Our universities and medical institutions will continue to be the prime locations for pioneering discovery that improves and extends human life. They will also lead in fostering the innovative culture, human capital, and connectivity necessary to form networks where researchers, entrepreneurs, investors, and manufacturers can convene and engage in vital cross-pollination that promotes successful innovation.

Members of the medical innovation ecosystem can assist the basic science researcher, engineer, or computer scientist who is contributing breakthrough scientific inquiry but does not profit from the potential commercial impact that his or her discovery might foster. Replacing the historical research and development moniker with a research with development mantra destigmatizes the concept of potential financial benefit from pure discovery science. Lending the process of the more mature virtuous cycle can accelerate success in the scholarly circuit.

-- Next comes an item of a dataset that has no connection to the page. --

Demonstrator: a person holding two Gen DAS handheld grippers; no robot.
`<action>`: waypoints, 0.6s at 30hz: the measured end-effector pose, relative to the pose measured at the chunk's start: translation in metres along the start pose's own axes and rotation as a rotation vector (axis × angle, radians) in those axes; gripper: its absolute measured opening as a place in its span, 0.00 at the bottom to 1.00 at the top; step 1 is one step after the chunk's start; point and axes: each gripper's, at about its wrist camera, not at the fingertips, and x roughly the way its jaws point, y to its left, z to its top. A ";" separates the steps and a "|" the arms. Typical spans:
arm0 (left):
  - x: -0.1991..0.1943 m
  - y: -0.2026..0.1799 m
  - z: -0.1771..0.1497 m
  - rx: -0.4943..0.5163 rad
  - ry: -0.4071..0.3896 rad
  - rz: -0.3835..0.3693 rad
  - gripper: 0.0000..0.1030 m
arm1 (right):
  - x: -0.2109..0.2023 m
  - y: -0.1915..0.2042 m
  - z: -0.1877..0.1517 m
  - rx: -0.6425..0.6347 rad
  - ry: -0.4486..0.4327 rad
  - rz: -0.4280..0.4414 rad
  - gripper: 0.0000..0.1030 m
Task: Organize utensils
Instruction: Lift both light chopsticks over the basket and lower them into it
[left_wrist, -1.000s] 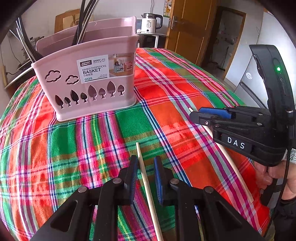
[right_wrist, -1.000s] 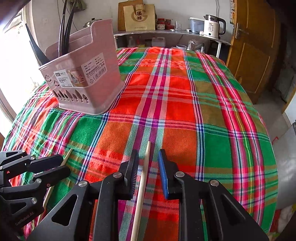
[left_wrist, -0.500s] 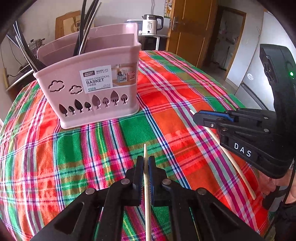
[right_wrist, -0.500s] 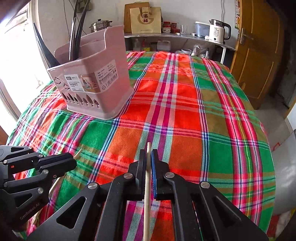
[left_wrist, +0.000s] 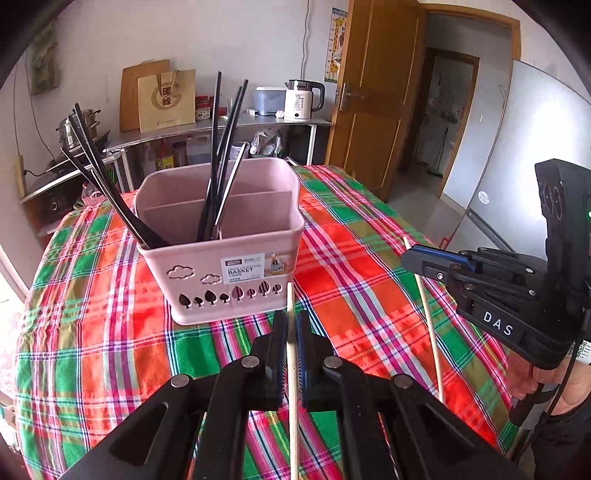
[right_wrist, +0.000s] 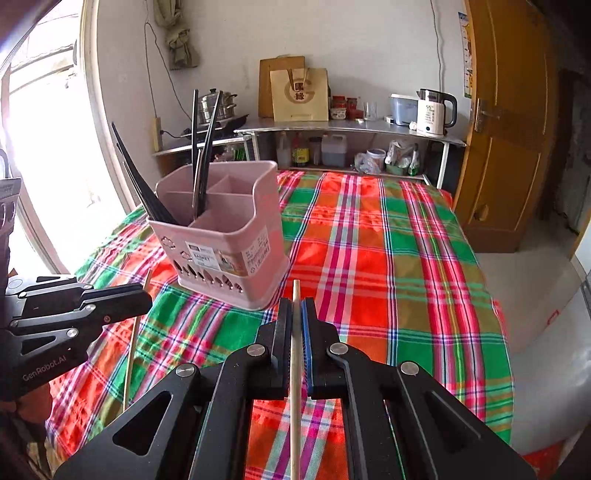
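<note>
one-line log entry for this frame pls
left gripper: shut on chopstick | right gripper: shut on chopstick | basket: upright on cloth, black utensils inside | both sticks outside basket

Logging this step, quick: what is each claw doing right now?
Left claw: shut on a wooden chopstick.
Right claw: shut on another wooden chopstick.

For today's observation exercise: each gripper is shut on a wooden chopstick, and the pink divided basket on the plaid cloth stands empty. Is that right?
Not quite. The pink divided basket is not empty: the left wrist view shows black chopsticks standing in it. The rest holds: the left gripper is shut on one wooden chopstick, the right gripper on another, above the plaid cloth.
</note>
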 end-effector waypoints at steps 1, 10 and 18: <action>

There may be philosophical differences in the views of advocates of innovation from academia, medicine, and industry; however, there are enough similarities that, when united, can stimulate collaboration and deliver success. “I think, therefore I’m innovative” isn’t a philosophy limited to one group, but can be shared, supported, and sustained by an innovation ecosystem dedicated to the mission of helping humankind and advancing knowledge.